Anoiteceu. O homem estava no caminhão ainda, deitado. A menina resolveu espiar pela porta da sala. O portão enferrujado estava totalmente aberto. O caminhão de carga estava com a porta do motorista também aberta. Da sua perspectiva, a menina via duas pernas para o lado de fora da porta do motorista e uma barriga proeminente entre uma bermuda e uma camisa semiaberta. O homem estava deitado no caminhão, aparentemente com a cabeça no banco do passageiro e o quadril no banco do motorista.

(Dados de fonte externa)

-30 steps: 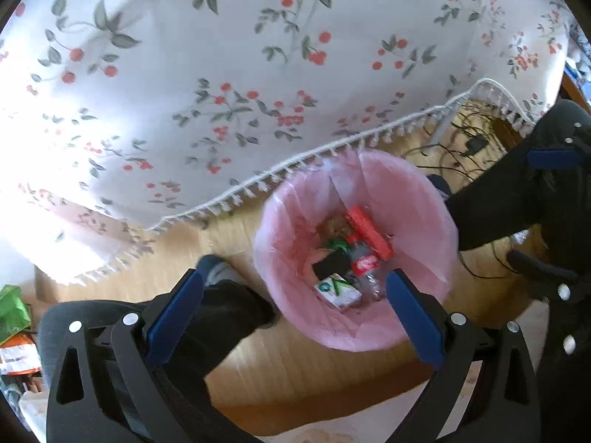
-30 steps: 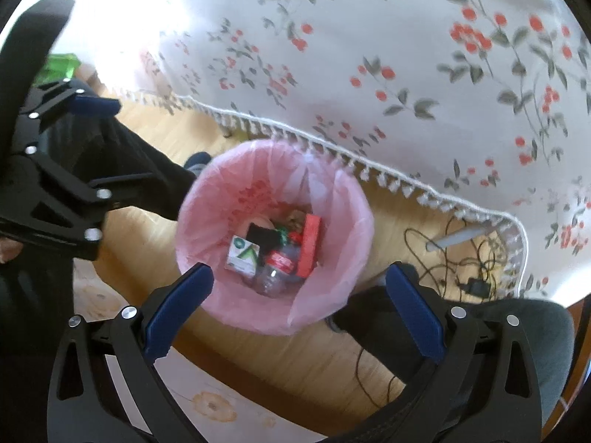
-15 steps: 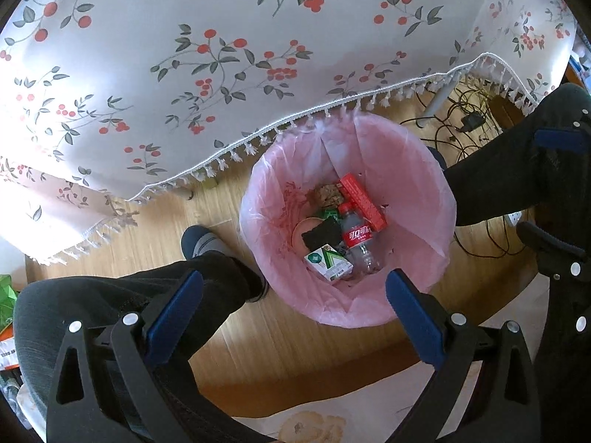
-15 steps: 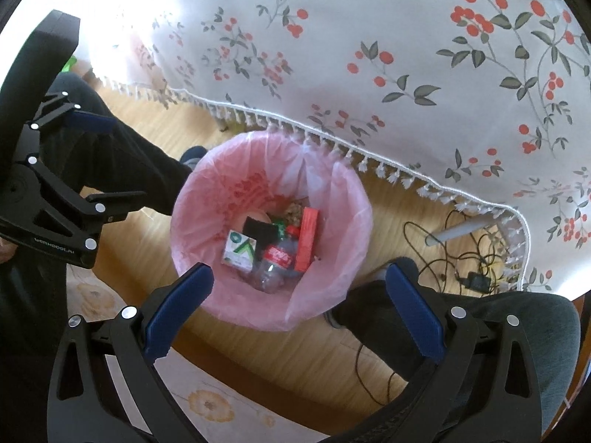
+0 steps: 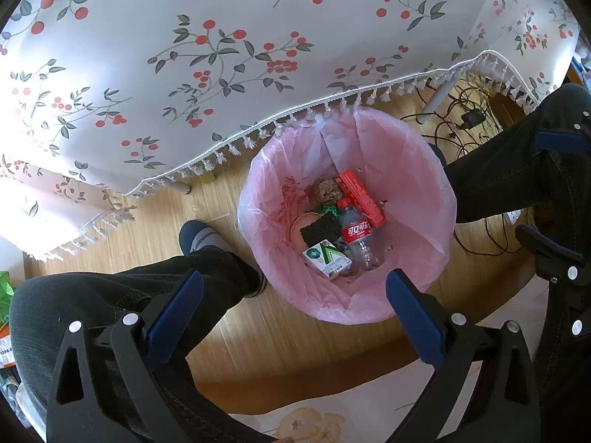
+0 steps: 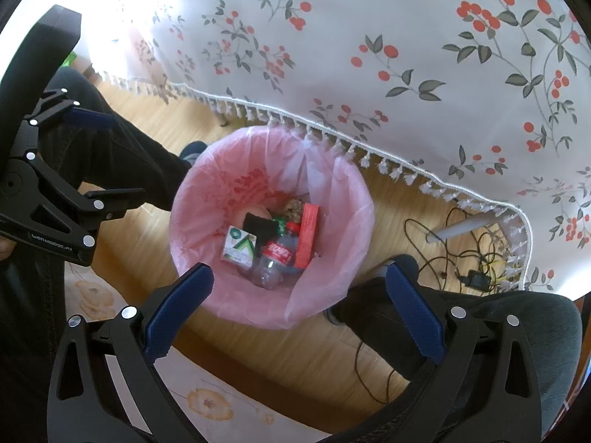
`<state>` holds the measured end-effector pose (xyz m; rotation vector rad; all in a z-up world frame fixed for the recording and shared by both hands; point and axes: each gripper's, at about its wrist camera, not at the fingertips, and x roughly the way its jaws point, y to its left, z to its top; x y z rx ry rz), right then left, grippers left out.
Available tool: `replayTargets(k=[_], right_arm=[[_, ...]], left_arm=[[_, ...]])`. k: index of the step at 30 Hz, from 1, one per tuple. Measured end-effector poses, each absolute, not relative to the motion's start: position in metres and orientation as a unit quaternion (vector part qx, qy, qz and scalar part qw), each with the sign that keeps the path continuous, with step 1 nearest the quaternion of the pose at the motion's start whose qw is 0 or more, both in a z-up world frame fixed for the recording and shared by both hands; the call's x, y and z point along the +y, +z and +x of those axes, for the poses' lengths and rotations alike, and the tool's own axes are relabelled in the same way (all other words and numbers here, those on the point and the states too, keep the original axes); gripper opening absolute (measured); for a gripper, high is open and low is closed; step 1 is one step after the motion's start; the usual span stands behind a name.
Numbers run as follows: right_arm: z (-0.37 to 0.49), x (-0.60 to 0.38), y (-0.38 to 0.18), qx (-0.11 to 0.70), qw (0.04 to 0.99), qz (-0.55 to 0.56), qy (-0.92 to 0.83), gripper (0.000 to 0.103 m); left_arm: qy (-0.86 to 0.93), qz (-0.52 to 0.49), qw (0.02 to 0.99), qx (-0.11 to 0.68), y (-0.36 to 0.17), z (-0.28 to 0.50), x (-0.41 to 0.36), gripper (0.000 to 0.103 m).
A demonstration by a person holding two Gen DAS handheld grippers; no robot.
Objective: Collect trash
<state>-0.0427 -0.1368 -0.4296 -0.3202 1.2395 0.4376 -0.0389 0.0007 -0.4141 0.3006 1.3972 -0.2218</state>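
Observation:
A bin lined with a pink bag [image 5: 417, 170] [image 6: 207, 199] stands on the wooden floor under the tablecloth's fringe. Inside lie a plastic cola bottle [image 5: 356, 236] [image 6: 277, 254], a red box [image 5: 362, 192] [image 6: 308, 234], a green-and-white carton [image 5: 327, 258] [image 6: 240, 245], a black piece [image 5: 320, 227] and a brown crumpled lump [image 5: 327, 190]. My left gripper [image 5: 293, 295] hovers above the bin's near rim, open and empty. My right gripper [image 6: 301, 288] is also open and empty over the bin. The left gripper [image 6: 85, 155] shows at the left of the right wrist view.
A floral tablecloth [image 5: 221, 55] [image 6: 406, 55] with a tasselled edge hangs over the far side. A person's dark-trousered legs [image 5: 129, 295] [image 6: 498, 325] flank the bin. Cables and a plug [image 6: 476, 277] lie on the floor at the right. A flowered sheet [image 6: 207, 398] covers the near surface.
Both grippers have moved nearer over the bin and the view has tilted down, so the bin sits more central. Both stay open and empty.

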Motion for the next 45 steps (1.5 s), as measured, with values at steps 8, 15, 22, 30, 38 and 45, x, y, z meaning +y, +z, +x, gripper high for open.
replayTargets(k=[8,15,22,30,38,45], right_arm=[[-0.0426,-0.1361,-0.4300,0.575,0.779,-0.148,0.202,0.097],[-0.0423,-0.1364,-0.4303,0.575,0.779,-0.148,0.202,0.097],[-0.0427,-0.1360,-0.4308,0.575,0.779,-0.148,0.202,0.097],[-0.0427,-0.1356,-0.4312,0.575,0.779,-0.148,0.202,0.097],[-0.0422,-0.1352,-0.4319,0.576,0.778,-0.148,0.202,0.097],[-0.0421,-0.1350,-0.4321,0.576,0.778,-0.148,0.201,0.097]], left_arm=[[-0.103,0.140,0.747,0.641,-0.4152,-0.0386,-0.0001,0.098],[-0.108,0.131,0.746,0.644,-0.4154,-0.0370,0.0014,0.098],[-0.109,0.133,0.744,0.646,-0.4165,-0.0377,-0.0005,0.098],[-0.112,0.134,0.742,0.648,-0.4175,-0.0373,-0.0016,0.098],[-0.117,0.128,0.748,0.641,-0.4145,-0.0383,-0.0016,0.098],[-0.115,0.135,0.746,0.641,-0.4148,-0.0387,-0.0026,0.098]])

Já era madrugada e a menina não podia dormir. A casa ainda estava aberta. A mulher não fazia nada. A menina tinha medo de ladrões que, contudo, não teriam o menor interesse naquela casa. Mesmo assim, amedrontada, foi até à porta do caminhão e pediu para que o homem entrasse. O homem a ignorou. A menina, muito apreensiva, subiu no primeiro degrau da pequena escada do caminhão e o que viu a fez sentir o corpo inteiro retrair-se até seu próprio centro, como se houvesse encolhido a um tamanho invisível. Percebia o sangue em suas veias arrefecendo-se e uma poderosa fraqueza tomou conta da menina. A vida do homem não estava mais ali. A menina gritou e tudo se apagou. Passaram-se alguns dias e um silêncio lúgubre invadiu a casa, trazendo uma estranha paz para a menina. A mulher também não estava ali. Algumas vozes confusas deixaram a menina saber que a mulher estava internada em um manicômio e não havia expectativas de que voltasse para casa e pudesse cuidar das meninas. A menina escreveu uma carta para sua irmã e, depois, desapareceu. *** Hoje, dia 24 de outro dezembro, muitos anos depois, eu encontrei a carta daquela menina, a minha irmã mais velha: Querida irmã, Já disseram que seremos separadas. Estou tranquila, pois você ficará com a vovó. Mas eu decidi que vou para um lugar sem família e sem Natal, e estou muito aliviada por isso. Sabe, pequena irmã, descobri que vivia num mundo imaginário. O mundo que criei era como a casa de Cícero e havia muitos lobos lá fora. Nada sobrou. Acredito que até eu mesma seja feita de palha e acho que estou me desfazendo. 27


ANTOLOGIA DE NATAL

Você é diferente. Você é forte e verdadeira. Pertence a este mundo. Você nem precisa criar mundos para ser alguém. Sua casa será como a de Prático e nem haverá lobos lá fora. O que aconteceu com aquela menina nunca foi propriamente elucidado. Muitas vezes, cheguei a pensar que ela foi, de fato, uma fantasia de criança pequena, apenas uma amiga imaginária. Ninguém jamais quis falar sobre a menina depois daquele Natal. Porém, hoje, revirando uma caixa de lembranças na casa da minha avó, encontrei essa carta dentro da roupa de um bicho de pelúcia azul. Não esperava que essa caixa guardasse recordações que não coloquei ali, ou mesmo revelasse que certas memórias, antes consideradas ilusórias, eram dolorosamente reais.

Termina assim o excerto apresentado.